I’m behind on my normal rounds and almost missed this post by Dan McShane: A Cautionary Chapter in Washington State Public Power.  If you read no other post on the Giffords shooting, read this one.  Dan does an amazing job illustrating the consequences of violent rhetoric:

The lies told about John Goldmark in that campaign combined with toxic rhetoric regarding issues in the 1980s and led to the murder of his son Charles, Charles’ wife and children more than 20 years later. Neither John Goldmark or his son Charles had ever been communists, but the lies that had been spread in the Okanogan Valley funded by a corporation opposed to public power for monetary reasons had confused a member of an anticommunist group years after the fact to commit a senseless murder. The rabid rhetoric of that group further inflamed the killer.

There are consequences, and there are precedents, something all too many would like us to conveniently forget.

And the most chilling lesson is that our insane political discourse may continue to inspire violence decades down the road.

Los Links Addendum

Los Links 1/14

This week, there’s going to be a rather heavier focus on politics than usual, for what I hope are obvious reasons.  

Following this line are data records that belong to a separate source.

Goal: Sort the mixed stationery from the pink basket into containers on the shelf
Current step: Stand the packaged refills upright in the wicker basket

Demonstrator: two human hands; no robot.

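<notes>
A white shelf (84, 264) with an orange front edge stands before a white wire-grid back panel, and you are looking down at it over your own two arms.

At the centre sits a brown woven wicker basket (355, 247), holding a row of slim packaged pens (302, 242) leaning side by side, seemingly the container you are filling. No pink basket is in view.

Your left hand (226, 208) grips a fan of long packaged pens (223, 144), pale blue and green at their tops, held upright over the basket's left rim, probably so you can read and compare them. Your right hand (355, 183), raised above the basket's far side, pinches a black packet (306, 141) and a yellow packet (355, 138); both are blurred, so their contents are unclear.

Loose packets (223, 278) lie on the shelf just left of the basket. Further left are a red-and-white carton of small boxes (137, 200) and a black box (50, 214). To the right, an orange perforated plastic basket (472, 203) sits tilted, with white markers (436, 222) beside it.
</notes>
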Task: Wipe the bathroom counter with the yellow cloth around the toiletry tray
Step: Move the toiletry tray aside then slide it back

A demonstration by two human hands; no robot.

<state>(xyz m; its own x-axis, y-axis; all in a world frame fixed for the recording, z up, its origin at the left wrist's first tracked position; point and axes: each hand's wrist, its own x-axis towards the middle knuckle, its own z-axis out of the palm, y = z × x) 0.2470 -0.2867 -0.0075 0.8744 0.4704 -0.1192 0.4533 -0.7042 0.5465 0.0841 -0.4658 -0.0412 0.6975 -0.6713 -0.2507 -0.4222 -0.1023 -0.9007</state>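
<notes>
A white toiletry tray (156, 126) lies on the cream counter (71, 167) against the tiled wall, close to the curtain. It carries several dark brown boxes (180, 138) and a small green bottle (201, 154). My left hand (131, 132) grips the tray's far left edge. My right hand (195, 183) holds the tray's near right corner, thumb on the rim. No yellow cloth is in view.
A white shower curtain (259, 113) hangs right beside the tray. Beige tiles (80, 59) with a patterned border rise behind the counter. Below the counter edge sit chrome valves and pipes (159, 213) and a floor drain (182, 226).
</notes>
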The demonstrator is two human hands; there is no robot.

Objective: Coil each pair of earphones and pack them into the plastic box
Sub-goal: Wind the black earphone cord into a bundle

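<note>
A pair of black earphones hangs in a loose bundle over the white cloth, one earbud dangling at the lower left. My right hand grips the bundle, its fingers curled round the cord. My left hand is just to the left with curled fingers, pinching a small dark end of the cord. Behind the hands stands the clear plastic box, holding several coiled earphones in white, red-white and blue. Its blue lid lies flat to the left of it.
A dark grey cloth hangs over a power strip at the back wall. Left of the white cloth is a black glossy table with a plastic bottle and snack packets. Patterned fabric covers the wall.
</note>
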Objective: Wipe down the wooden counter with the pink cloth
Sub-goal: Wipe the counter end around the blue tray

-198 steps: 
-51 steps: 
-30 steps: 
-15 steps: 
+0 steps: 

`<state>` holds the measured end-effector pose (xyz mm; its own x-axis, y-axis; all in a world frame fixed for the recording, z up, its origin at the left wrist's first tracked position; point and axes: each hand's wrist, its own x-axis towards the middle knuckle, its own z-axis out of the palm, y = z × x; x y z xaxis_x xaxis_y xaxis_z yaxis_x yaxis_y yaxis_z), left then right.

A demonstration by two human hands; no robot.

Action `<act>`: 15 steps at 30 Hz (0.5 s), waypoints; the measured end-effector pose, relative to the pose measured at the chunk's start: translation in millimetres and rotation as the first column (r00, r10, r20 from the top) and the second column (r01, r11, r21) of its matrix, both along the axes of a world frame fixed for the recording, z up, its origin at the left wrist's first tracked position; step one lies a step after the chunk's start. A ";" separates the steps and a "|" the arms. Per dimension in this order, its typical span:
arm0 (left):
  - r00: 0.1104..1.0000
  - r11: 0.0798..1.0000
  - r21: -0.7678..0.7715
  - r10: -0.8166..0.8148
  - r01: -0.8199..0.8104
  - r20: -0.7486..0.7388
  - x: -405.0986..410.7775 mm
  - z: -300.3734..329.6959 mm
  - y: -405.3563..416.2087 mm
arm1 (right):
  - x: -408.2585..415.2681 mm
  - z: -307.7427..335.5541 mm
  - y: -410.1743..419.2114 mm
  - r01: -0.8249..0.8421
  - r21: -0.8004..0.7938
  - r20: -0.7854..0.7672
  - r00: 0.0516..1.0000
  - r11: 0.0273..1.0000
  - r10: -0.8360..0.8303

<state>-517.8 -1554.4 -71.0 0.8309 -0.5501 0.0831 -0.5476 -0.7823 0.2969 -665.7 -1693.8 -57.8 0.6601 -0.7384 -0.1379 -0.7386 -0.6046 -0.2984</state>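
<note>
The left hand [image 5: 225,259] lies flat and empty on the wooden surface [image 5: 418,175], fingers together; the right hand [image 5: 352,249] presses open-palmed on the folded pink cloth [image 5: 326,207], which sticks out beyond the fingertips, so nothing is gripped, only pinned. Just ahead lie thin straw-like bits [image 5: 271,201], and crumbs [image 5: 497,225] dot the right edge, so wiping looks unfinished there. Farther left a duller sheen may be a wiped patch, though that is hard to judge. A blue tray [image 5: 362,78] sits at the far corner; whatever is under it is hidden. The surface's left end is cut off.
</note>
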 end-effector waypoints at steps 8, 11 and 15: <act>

Meanwhile, major bits of Queensland are underwater.  Information on the disaster is available at the Australian Red Cross site, and you can donate there or at the Queensland government’s Flood Relief Appeal site.  In light of what’s happening in Queensland, I’m putting Anne Jefferson’s post on flooding front and center:

A flood is a disaster when people are in the way: “So while our hearts go out to those who are losing lives and property in Australia, let us not forget that there is a flood tragedy still unfolding in Pakistan, largely out of the media spotlight. Let us also remember that when we see increases in the human impacts of meteorological and geological phenomena, it’s usually not changes to the size or frequency of the phenomenon that drives the trend, but the increasing number of people in nature’s way.” (Highly Allochthonous)

Politics:

Who is responsible for the murder?:  “Mohammed Hanif asks who is responsible for the murder of Salman Taseer? (And who is responsible for the multiple deaths and critical injuries in Arizona? Who is responsible for the attempted assassination of a Congressional representative and the successful assassination of a federal judge outside a Safeway in Tucson? The questions are related. It’s not just a single assassin in either case – it’s also a society, a culture, a discourse, a world view, a rhetoric, a climate, a mindset, and the people who help to create them.)” (Butterflies and Wheels)

Beware Compulsive Centrists and ISlate-esque Contrarians Bearing False Equivalencies: “Because a diary, out of hundreds posted every day, on a blog site is just like the political ads created by a former governor and vice-presidential candidate who has a potential audience of millions. Bai has to know enough about the internet to understand how diaries work (and that most probably aren’t even seen by regular visitors to the site). But this narrative is part of the Village’s Compulsive Centrist Disorder.” (Mike the Mad Biologist)

Gabrielle Giffords’ brain surgery: Decompressive hemicraniectomy: This surgery is known as a decompressive hemicraniectomy. I’ve published research with people who have had this procedure, blogged about that work, talked about it a TEDxBerkeley last year, and even got picked up by Mind Hacks and Wired for it.  (Oscillatory Thought)

The Absence of Civility Is Not the Problem: Lying and Inaccuracy Are the Problems: “We’re now seeing all of the civility trolls coming out of the woodwork. If by civility, one means ‘not engaging in violent eliminationist rhetoric’, well, then I’m all for it. But what I’m concerned about is that honest criticism will be silenced. While I’m not as sanguine about political rhetoric as, let’s say, Jack Shafer, the fact is a lot of people in political life are habitually…counterfactual. That is, they’re liars. Others are ideologically blinkered, while yet others, sadly, are either just kinda dim or else stone-cold ignorant. (Mike the Mad Biologist)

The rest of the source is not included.